TL;DR
- A sales experiment that ships has 6 parts: hypothesis, single variable, control, sample size, kill rule, written learning. Skip any one and it becomes a directive, not a test.
- Sample floors: 200 prospects per variant for reply-rate tests, 20 calls for call-stage tests, 10 deals for win-rate tests. Below those, you are reading variance.
- Run 3 experiments per quarter. Queue the other 17 in a shared document. The queue is the compounding machine.
- Most outreach experiments read in 10 business days. Call experiments in a week of dialing. Cadence and process experiments across a full quarter.
- 6 failure modes kill most sales experiments: no kill rule, two variables changed, sample too small, no control, no writeup, wrong funnel stage. All six trace back to treating experiments as inspiration instead of a structured bet.
Snippet answer
Sales experiments to run are structured tests — one variable, a control, a sample floor, a kill rule, and a written result — across outreach, call, cadence, and process workflows. This post covers 20 specific tests in four funnel buckets, a prioritization matrix to pick the right three for the quarter, the 7-day playbook that runs each one, and the 6 failure modes that kill most tests before they ship.
Why most sales teams stop experimenting after week 3
A VP reads a Gong report. Decides the team is going to test a new cold email opener. Monday morning: kickoff. Week one: three reps try it. Week two: two reps try it. Week three: one rep — the one who was never going to hit quota anyway. The "experiment" is dead, nobody called it, and nobody knows whether the new opener would have worked.
The test never had a chance. It had no hypothesis, no kill rule, no sample size, and no forum to read the result. It was a directive disguised as an experiment. Most sales experiments die this way — the team agrees to "try something different," leaves unclear what counts as different and what counts as success, and by week three the urgency of the quarter swallows the discipline of the test.
The sales experiments that actually change a quarter have a shape. A single variable. A sample big enough to read. A kill rule that fires when the variable underperforms. A forum — usually the weekly pipeline call — where the result gets read out loud in 90 seconds.
This post is that shape, applied to 20 experiments. Pick three. Run them for 10 business days. Read the result in the pipeline review. Kill the losers, scale the winner, queue the next three. The point is not testing for its own sake — it is how a team learns its own market faster than the competition learns it.

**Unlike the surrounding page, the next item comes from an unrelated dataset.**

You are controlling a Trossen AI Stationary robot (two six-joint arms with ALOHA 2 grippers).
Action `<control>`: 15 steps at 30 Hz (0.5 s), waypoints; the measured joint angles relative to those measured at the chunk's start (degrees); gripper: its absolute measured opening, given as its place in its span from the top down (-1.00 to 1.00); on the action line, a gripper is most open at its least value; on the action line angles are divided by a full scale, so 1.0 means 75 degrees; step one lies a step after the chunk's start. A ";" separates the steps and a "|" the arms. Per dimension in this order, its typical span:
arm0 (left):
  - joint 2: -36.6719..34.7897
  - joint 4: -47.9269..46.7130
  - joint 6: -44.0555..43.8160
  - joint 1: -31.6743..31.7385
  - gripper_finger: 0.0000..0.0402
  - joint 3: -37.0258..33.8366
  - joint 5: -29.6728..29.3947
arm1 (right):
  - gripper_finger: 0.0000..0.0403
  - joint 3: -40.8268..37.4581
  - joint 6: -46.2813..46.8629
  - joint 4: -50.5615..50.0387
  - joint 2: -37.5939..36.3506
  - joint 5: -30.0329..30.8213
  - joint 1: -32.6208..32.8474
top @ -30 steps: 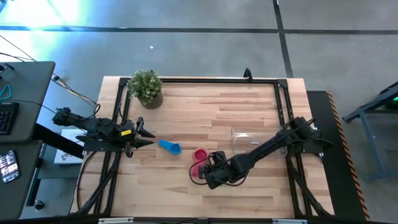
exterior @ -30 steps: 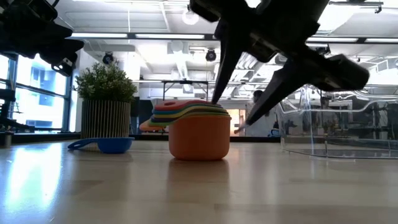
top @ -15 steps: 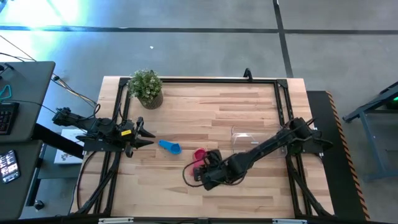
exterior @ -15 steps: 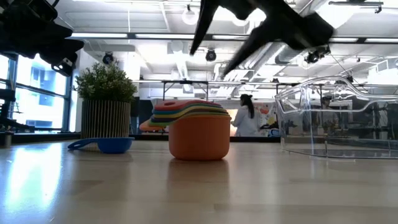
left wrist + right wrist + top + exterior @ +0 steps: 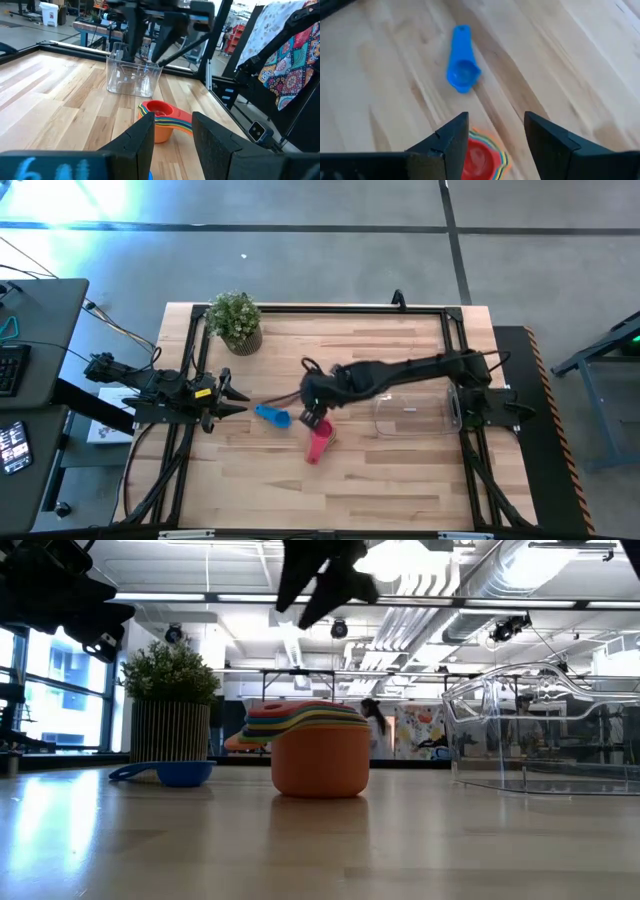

The anatomy of a sales experiment that ships
A sales experiment that ships has six parts. Skip any one and the thing turns into a directive nobody tracks. The rest of the post — and every one of the 20 experiments — is written against this shape.
- 1
The hypothesis
One sentence, written in "If X, then Y" form. "If we lead with the signal in the opener, reply rate climbs from 6% to 10%." Not "we should try signal-led openers" — that is a suggestion, not an experiment.
- 2
The single variable
One thing changes. Not the opener AND the CTA AND the send time. If three things change and replies move, you do not know which one moved them. Discipline here is what separates learning from noise.
- 3
The control
The old version runs beside the new version on the same kind of prospect. If the control runs on Tier-2 accounts and the variant runs on Tier-1, the result is a firmographic difference, not a copy difference. Split the same segment and send both the same week.
- 4
The sample size
Small enough to run in 10 business days; big enough to read. A sensible floor: 200 prospects per variant for reply-rate tests, 20 calls per variant for call-stage tests, 10 deals per variant for win-rate tests. Below that, you are reading variance.
- 5
The kill rule
The condition that makes you stop the experiment before the sample fills. "If the variant replies under 2% after the first 75 prospects, kill it." A kill rule protects the pipeline from a bad variant that runs unchecked for three weeks.
- 6
The learning
Written in one paragraph, shared in the pipeline review. Not a slide deck — a paragraph. "We tested signal-led openers against pattern-led on 240 prospects split evenly. Signal-led replied at 9.2%, pattern-led at 5.8%. Rolling signal-led into the Growth segment; retiring pattern-led."
If the shape sounds obvious, good — running it every time is the thing teams skip. The gap between "we tested this" and "we know this" is the shape. Reps write down what they learned, managers compound the learnings into the playbook, the next new rep inherits a sharper starting point than the last.
The experiments in the rest of this post are all written to fit this shape. Each has a hypothesis, a variable, a sample floor, and a kill rule. Pick the ones that match the quarter; ignore the rest for now and drop them in the queue document for next quarter.
5 outreach experiments to run this quarter
Outreach experiments move the top of the funnel fast. Reply-rate tests read in 10 business days with 200 prospects per variant — the smallest, cheapest way to generate learning. Every experiment below has the same shape: one variable, same segment split evenly, 10-day window, written kill rule. Run any two of the five this quarter.
Subject line format
Variant: Three variants: question ("Why is Acme still on Apollo?"), stat ("35% of your pipeline is Tier-2"), one-word lowercase ("timing").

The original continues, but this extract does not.